▶ WHAT TO PRODUCE
Once the line with "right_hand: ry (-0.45" is found in the data, output it and each following line exactly, up to and including the line with "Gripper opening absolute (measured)", and nothing before or after.

▶ SOURCE MATERIAL
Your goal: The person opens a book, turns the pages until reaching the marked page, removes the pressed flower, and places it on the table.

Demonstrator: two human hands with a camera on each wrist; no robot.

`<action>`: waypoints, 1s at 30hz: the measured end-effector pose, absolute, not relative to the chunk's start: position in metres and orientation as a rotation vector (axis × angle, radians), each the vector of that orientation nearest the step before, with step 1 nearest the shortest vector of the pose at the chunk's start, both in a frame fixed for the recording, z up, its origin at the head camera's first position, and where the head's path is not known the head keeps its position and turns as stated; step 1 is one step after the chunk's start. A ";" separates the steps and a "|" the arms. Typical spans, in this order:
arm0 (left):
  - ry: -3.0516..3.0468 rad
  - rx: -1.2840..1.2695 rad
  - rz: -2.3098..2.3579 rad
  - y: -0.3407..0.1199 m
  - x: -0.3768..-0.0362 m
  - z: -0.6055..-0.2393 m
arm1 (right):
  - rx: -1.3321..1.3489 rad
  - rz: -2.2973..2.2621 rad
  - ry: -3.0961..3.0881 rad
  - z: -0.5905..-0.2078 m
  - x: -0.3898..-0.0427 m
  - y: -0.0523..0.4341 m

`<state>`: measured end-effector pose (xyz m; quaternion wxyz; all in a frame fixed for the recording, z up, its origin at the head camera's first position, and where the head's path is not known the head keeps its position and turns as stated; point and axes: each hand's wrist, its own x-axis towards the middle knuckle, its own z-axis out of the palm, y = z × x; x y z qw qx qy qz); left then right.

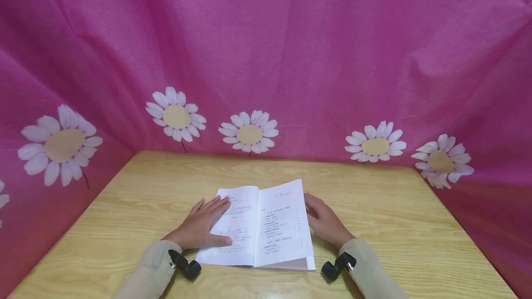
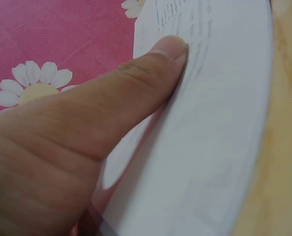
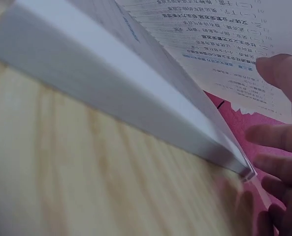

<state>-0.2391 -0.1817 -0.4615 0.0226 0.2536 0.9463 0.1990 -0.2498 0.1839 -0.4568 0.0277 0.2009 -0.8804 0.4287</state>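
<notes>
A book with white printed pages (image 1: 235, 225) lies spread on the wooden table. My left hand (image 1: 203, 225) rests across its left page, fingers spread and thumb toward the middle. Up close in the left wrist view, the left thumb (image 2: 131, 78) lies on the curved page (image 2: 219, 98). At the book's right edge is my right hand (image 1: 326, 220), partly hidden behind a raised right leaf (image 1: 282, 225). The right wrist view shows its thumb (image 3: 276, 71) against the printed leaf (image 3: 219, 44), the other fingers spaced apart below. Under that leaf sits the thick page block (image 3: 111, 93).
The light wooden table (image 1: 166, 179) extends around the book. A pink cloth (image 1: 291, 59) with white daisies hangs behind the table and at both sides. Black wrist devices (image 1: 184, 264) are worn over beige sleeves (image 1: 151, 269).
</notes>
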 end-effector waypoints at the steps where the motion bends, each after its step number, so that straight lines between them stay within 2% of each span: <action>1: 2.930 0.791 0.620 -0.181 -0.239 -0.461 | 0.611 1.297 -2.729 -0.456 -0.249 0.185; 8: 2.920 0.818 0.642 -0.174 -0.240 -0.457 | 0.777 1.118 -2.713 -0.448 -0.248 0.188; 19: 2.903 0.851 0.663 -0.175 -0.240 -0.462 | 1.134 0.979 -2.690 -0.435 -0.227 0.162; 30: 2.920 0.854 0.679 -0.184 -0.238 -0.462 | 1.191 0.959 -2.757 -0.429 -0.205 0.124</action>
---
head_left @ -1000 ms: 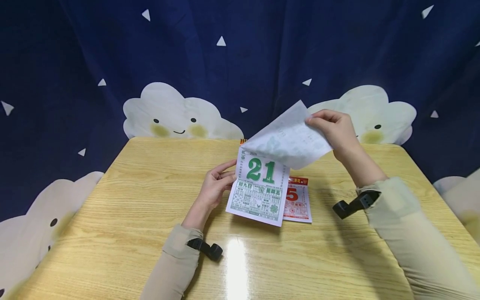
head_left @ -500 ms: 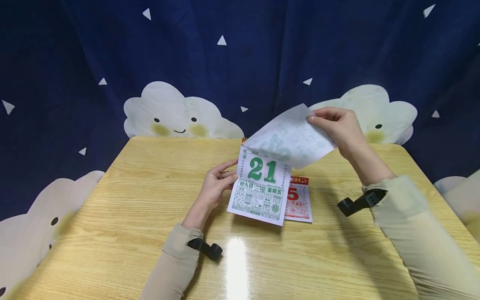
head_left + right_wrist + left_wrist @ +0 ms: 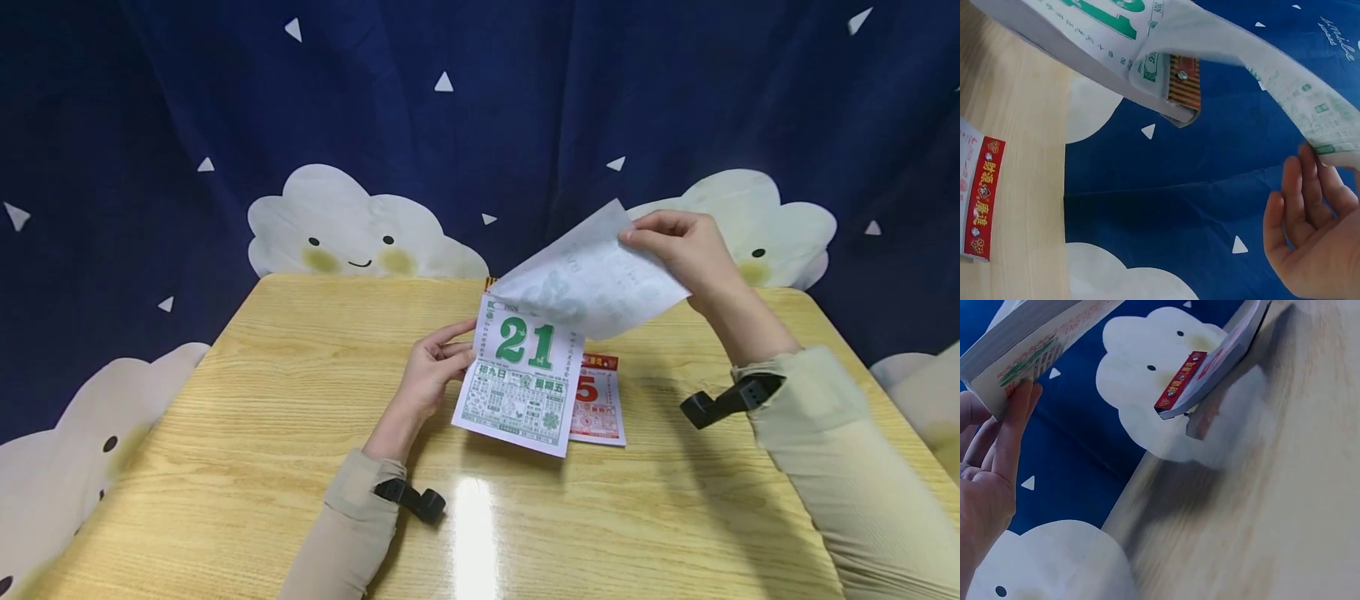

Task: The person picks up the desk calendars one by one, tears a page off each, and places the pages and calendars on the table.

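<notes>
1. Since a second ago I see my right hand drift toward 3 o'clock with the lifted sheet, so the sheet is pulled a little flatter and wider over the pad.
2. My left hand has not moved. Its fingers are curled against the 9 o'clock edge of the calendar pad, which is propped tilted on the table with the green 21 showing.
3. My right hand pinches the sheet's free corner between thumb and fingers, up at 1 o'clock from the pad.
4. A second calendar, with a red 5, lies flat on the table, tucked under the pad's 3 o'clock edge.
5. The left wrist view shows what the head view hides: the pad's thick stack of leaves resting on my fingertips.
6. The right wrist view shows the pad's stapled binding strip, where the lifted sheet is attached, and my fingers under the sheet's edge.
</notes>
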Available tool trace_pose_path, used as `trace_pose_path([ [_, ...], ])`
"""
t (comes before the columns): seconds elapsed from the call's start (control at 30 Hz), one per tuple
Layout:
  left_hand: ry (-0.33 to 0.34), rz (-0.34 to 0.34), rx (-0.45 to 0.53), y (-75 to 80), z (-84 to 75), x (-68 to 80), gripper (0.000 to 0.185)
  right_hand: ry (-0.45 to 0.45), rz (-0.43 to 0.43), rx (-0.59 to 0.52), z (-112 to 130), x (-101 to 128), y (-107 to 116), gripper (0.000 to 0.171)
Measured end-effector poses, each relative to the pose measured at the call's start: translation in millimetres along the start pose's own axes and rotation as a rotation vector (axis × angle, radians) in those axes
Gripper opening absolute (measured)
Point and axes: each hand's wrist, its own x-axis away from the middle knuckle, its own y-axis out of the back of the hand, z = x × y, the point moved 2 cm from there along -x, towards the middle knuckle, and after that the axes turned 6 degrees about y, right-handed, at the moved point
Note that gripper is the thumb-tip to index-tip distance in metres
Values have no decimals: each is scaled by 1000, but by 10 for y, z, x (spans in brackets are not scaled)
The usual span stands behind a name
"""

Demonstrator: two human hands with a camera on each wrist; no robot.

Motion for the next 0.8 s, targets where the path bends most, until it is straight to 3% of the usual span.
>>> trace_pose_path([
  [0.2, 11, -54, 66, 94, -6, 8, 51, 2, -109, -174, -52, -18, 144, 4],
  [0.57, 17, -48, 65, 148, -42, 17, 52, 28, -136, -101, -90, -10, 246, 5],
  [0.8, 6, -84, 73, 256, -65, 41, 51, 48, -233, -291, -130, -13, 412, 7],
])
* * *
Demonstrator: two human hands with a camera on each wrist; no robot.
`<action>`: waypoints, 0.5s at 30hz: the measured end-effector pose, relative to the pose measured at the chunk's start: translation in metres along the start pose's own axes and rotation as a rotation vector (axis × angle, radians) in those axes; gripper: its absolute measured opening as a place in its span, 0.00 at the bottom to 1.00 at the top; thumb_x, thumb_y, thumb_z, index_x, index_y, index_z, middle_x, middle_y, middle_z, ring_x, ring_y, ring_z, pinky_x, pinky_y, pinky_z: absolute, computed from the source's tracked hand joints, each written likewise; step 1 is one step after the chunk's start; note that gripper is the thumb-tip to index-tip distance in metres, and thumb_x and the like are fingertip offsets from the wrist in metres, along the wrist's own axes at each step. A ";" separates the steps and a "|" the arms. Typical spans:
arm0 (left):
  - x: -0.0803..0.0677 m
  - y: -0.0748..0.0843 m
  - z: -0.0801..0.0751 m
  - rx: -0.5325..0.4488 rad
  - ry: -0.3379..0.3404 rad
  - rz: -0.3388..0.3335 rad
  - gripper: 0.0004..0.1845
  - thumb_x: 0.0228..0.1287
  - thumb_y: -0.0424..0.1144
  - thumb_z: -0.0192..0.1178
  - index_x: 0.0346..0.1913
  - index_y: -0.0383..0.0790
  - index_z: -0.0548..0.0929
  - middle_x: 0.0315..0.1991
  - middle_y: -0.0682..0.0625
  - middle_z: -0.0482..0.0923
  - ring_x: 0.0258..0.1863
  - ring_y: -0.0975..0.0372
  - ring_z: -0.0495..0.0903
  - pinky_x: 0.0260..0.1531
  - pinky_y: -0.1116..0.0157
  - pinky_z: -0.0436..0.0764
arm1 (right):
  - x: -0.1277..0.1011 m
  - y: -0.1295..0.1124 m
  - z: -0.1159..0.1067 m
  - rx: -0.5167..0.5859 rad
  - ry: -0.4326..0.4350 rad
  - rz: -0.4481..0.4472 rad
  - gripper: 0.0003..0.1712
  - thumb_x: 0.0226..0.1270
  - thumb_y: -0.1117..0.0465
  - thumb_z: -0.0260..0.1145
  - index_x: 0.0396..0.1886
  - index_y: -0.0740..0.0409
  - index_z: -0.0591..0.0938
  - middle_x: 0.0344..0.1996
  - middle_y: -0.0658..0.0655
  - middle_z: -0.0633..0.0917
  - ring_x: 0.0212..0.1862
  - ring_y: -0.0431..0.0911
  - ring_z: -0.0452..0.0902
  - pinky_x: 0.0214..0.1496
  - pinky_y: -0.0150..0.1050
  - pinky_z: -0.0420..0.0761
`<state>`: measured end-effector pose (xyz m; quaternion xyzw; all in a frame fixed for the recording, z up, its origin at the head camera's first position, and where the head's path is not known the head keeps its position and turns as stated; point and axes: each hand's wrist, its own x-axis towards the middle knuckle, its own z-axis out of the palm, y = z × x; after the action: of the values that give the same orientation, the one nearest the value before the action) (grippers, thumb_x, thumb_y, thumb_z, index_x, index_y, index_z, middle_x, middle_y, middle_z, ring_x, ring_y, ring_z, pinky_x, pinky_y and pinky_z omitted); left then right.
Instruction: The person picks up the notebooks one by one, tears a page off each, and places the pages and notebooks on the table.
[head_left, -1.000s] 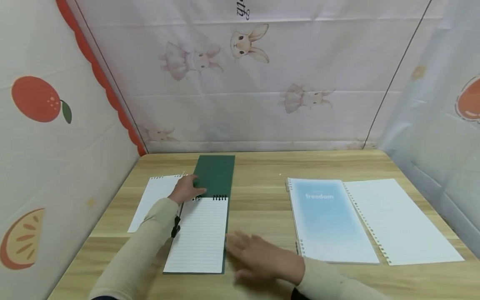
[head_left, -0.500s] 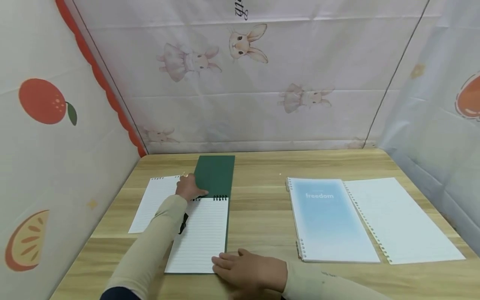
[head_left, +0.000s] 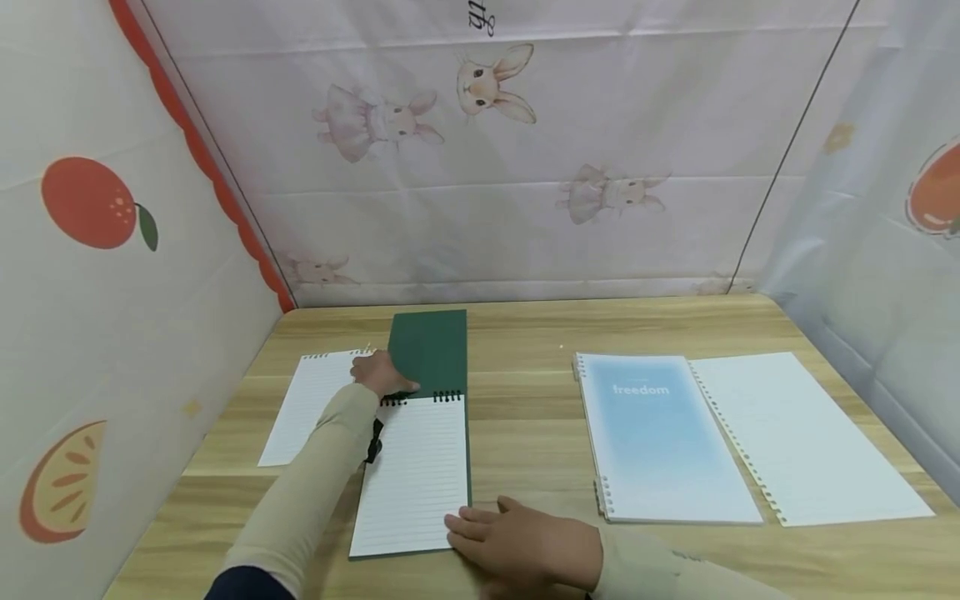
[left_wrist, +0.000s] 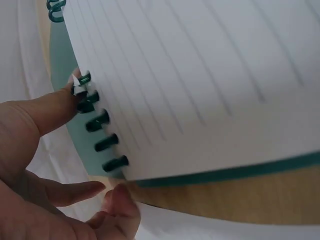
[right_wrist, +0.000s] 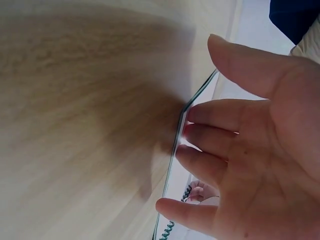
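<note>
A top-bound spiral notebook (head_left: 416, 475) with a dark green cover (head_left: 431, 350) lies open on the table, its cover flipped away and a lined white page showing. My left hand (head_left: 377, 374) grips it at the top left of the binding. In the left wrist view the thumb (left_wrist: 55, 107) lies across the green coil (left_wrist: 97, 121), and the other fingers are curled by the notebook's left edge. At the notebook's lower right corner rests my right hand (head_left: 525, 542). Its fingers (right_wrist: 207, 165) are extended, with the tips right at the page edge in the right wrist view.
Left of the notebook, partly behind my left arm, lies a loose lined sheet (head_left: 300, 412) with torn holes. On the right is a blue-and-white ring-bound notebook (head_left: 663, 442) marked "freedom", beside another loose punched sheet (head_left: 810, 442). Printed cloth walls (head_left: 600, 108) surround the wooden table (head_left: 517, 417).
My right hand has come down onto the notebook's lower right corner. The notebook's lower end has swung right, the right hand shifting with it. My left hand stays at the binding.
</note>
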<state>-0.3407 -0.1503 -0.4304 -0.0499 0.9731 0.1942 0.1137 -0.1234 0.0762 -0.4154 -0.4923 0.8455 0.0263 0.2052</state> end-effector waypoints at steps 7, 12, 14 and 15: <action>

▶ RESULT
  right_hand: ry (-0.45 to 0.45), rz (-0.43 to 0.43), rx (-0.59 to 0.52), z (-112 to 130), x (-101 to 128), y (-107 to 116), gripper (0.000 to 0.171)
Measured end-effector poses, each relative to the pose measured at the call's start: translation in millimetres along the start pose's own axes and rotation as a rotation vector (axis × angle, radians) in those axes
Gripper opening absolute (measured)

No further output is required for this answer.